Investors have the right to a board position, now what?

More than 425 companies now have proxy access, including over 60% of the S&P 500, according to the Boardroom Accountability Project (BAP) 2.0. That’s a huge victory for corporate governance and shareholder rights after years of campaigning. But there appears to be no prospect of a group of shareholders actually nominating a director. So what was it all for? According to BAP 2.0, son of the original BAP, which saw the launch of the comprehensive proxy access campaign, Scott Stringer, comptroller of the NYC Pension Funds said: “we set out to give investors a true voice in who sits on corporate boards. Now that we have that power, it’s time to raise our voice and demand change at some of the biggest companies in the world.” But voices are not being raised. Rather, Stringer is calling on the boards of 151 US companies to disclose the race and gender of their directors along with board members’ skills in a ‘matrix’, and to discuss their board’s ‘refreshment’. “Proxy access is a powerful tool” says BAP “and the mere spectre of a proxy access candidate is expected to make boards more responsive to their shareowners.” But it looks like it will remain illusory.
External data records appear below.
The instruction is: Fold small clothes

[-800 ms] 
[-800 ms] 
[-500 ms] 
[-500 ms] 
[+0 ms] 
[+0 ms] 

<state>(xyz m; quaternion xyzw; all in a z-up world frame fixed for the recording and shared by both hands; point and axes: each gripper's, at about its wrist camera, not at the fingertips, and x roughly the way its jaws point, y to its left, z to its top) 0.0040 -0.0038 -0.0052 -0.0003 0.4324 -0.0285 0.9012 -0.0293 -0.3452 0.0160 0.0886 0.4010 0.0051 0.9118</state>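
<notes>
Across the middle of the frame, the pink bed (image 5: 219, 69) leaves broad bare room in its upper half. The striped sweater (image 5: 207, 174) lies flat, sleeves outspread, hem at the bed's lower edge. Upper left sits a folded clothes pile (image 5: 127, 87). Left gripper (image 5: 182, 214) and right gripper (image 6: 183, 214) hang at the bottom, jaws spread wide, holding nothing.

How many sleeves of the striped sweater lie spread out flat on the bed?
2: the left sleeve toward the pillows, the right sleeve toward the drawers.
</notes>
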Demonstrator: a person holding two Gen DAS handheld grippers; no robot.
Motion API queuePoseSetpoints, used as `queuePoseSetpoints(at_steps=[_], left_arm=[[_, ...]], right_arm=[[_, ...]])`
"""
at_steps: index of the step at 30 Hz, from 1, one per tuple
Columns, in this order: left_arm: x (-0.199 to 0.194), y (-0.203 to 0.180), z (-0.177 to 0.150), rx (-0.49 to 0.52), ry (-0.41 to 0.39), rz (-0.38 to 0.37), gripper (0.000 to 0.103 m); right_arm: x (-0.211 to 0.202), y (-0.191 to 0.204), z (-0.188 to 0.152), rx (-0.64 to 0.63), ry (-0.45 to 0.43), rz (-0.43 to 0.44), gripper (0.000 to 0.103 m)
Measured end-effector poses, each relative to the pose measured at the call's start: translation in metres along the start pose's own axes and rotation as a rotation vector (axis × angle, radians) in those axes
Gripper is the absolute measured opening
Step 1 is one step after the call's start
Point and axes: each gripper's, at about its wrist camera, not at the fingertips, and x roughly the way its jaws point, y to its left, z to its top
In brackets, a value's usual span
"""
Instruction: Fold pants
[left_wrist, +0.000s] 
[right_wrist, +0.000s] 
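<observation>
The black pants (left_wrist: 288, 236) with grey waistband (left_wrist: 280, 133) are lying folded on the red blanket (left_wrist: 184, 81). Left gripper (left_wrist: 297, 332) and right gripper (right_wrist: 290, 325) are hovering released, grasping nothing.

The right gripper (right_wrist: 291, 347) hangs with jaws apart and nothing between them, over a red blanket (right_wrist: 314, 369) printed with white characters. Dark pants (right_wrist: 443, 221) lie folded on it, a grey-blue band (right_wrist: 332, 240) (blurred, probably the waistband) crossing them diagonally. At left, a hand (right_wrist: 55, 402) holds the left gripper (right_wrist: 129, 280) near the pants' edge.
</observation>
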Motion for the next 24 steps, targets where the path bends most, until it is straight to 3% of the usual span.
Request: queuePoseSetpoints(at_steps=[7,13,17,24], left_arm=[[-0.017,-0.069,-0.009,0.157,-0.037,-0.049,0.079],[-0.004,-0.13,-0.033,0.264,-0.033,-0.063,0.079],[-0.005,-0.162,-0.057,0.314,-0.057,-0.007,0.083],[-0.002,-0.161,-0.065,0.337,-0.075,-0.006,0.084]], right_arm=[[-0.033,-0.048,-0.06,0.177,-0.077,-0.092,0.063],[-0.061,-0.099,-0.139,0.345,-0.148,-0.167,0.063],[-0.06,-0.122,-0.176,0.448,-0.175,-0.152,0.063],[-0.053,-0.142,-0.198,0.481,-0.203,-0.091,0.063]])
I tried on several occasions to get comment from the NYC funds on whether any flesh was going to be put on the bones of proxy access, but I was not successful. This could be because Mayor Bill de Blasio and Stringer are looking into divesting the fund from fossil fuel companies. If you don’t own it, you can’t nominate anyone to the board of it. “One of the pegs of the boardroom accountability project was climate change,” said a shareholder advocate, who preferred to stay off the record, “and if you remove the companies from the engagement pipeline, that throws a curveball with respect to what they can do with proxy access, assuming they make the decision to divest.” One is tempted to ask: what was the point?
But, of course, there was one.This proxy season sees another flood of proxy access and proxy access ‘fix it’ proposals; the latter seek to make the proxy access bylaws that companies implemented more shareholder friendly. But that battle has been won. Shareholders now have the right to throw their weight around. It’s just that no-one seems to have the stomach to do it.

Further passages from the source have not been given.